Zwischen Syrien und Israel laufen in Jordanien derzeit hochrangige Gespräche unter Vermittlung der USA. Das meldet die syrische Staatsagentur SANA unter Berufung auf diplomatische Kreise im Außenministerium in Damaskus. Im Fokus steht demnach, die zuletzt deutlich verschärften Spannungen wieder einzudämmen.
Auslöser für das Treffen sind nach syrischer Darstellung die jüngsten israelischen Angriffe auf syrisches Gebiet. Bei den Gesprächen sitzen laut dem Bericht der syrische Außenminister, mehrere Geheimdienstchefs und eine israelische Delegation mit am Tisch. Die Runde ist damit politisch wie sicherheitspolitisch hochkarätig besetzt.
Angriffe und Festnahmen im Fokus
Im Zentrum der Verhandlungen steht die Frage, wie israelische Angriffe und Festnahmen beendet werden können. Die Gespräche sollen also nicht nur das politische Klima entspannen, sondern ganz konkret zu einer Beruhigung der Lage vor Ort beitragen.
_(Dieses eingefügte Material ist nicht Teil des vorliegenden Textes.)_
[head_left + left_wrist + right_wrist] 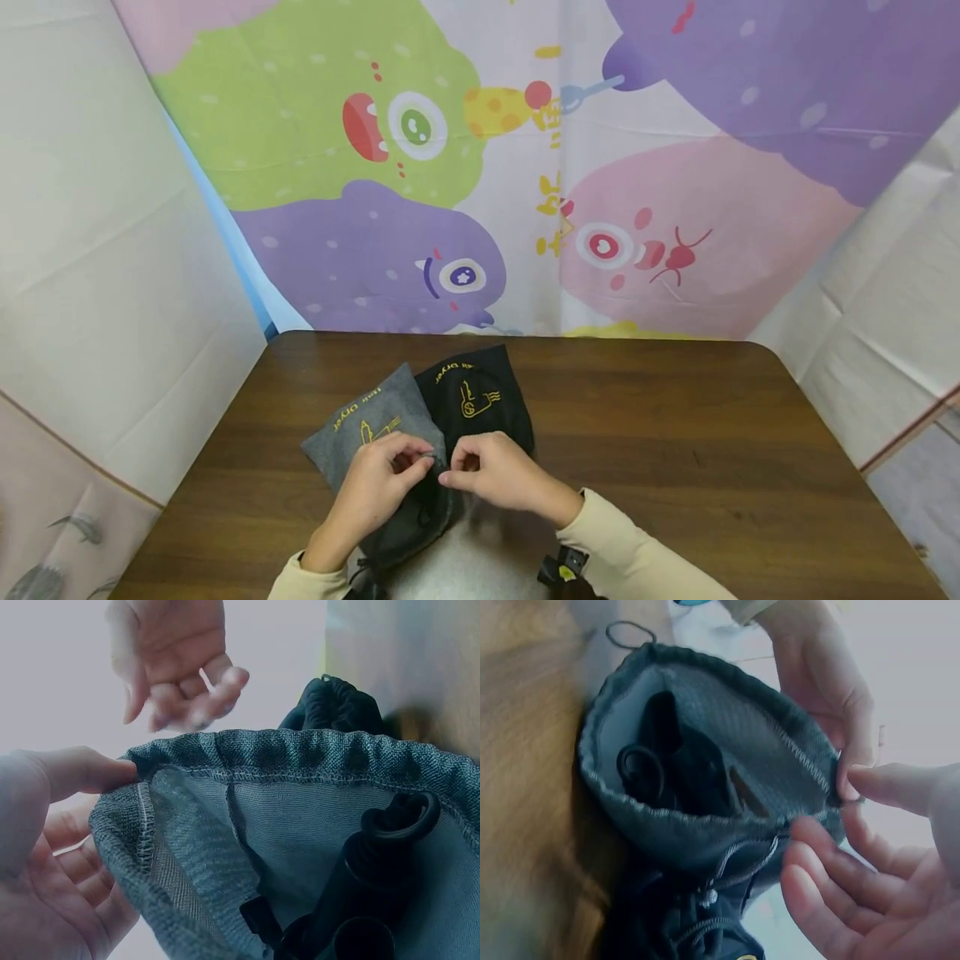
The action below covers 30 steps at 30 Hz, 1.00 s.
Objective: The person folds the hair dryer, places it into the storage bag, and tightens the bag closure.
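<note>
A grey drawstring bag (401, 404) with yellow "Hair Dryer" lettering lies on the table, its mouth spread wide toward the person. My left hand (375, 483) pinches the bag's rim between thumb and finger, near a side seam. Close to that same spot, my right hand (498, 471) hovers with loosely bent fingers and nothing visible in its grasp. Inside the bag sits a black appliance (367, 877) with a looped cord end; its lower part is hidden. A cord (750, 859) hangs along the bag's outside. Partly behind lies a black bag (517, 404) with similar yellow print, its mouth gathered.
The brown wooden table (675, 433) has rounded far corners. Behind it hangs a cartoon-printed cloth (525, 267), and pale sheets (112, 250) close off both sides. A thin cord loop (630, 634) sticks out from the grey bag's far rim.
</note>
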Available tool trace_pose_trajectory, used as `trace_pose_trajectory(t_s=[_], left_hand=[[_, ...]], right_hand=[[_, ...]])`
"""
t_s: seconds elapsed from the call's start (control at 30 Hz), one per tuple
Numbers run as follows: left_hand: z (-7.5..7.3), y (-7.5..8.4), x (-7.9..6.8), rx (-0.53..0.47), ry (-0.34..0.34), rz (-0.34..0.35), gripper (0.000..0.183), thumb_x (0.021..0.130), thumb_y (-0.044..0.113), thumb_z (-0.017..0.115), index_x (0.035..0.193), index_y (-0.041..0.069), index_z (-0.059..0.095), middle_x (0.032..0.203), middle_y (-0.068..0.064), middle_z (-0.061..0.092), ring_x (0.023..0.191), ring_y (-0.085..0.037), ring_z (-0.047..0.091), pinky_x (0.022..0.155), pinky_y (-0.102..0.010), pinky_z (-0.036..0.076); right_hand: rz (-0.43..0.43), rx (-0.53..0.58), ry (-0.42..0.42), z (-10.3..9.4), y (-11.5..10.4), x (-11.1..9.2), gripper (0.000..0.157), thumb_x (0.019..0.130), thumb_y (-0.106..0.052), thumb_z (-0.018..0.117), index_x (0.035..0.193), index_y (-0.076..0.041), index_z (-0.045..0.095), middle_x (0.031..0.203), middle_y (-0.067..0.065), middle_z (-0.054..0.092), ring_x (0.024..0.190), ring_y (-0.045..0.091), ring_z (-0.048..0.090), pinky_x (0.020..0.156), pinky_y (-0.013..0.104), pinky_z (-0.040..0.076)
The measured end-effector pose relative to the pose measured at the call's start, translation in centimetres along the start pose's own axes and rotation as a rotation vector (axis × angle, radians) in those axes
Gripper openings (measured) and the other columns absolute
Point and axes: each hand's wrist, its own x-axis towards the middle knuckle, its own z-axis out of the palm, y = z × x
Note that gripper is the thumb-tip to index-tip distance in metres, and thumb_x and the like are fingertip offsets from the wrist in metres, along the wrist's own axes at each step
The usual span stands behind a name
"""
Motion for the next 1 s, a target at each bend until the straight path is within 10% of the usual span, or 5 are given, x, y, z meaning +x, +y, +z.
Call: trace_pose_trajectory(t_s=[0.2,1.0], left_hand=[[0.0,0.0,-0.1,0.002,-0.006,-0.011,0.013,0.078,0.004,0.077,0.082,0.016,0.072,0.070,0.010,0.060,0.062,0.002,0.051,0.059,-0.020,0.047],[0.1,-0.1,-0.3,0.002,-0.013,-0.015,0.013,0.078,0.005,0.077,0.081,0.016,0.071,0.069,0.011,0.059,0.061,0.003,0.050,0.059,-0.019,0.046]], right_hand=[[-0.002,-0.090,0.002,0.7,0.7,0.3,0.028,0.083,-0.033,0.077,0.095,-0.011,0.064,0.086,0.001,0.065,0.073,0.010,0.059,0.066,0.017,0.046],[-0.086,-0.329,0.100,2.2,1.3,1.2,0.039,0.091,-0.025,0.066,0.057,-0.015,0.050,0.051,-0.010,0.038,0.056,0.004,0.034,0.057,0.017,0.026]])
- Gespräche auf hoher Ebene in Jordanien
- US-Vermittlung zwischen beiden Seiten
- Ziel: Spannungen nach jüngsten Angriffen abbauen
Syrien bleibt bei Golan-Linie hart
Damaskus hält zugleich an seiner Position zu den Golanhöhen fest. Diese würden weiterhin als besetztes syrisches Gebiet betrachtet. Eine Debatte über den endgültigen Status sei aus syrischer Sicht derzeit verfrüht. Vorrang habe stattdessen der Rückzug israelischer Truppen auf die Linien vor dem 8. Dezember 2024.
Außerdem fordert Syrien die vollständige Umsetzung des Truppenentflechtungsabkommens von 1974. Ob die Gespräche in Jordanien bereits konkrete Ergebnisse bringen, geht aus dem Bericht zunächst nicht hervor. Klar ist aber: Die USA versuchen offenbar, in einer angespannten Phase direkten Kontakt zwischen beiden Seiten zu ermöglichen.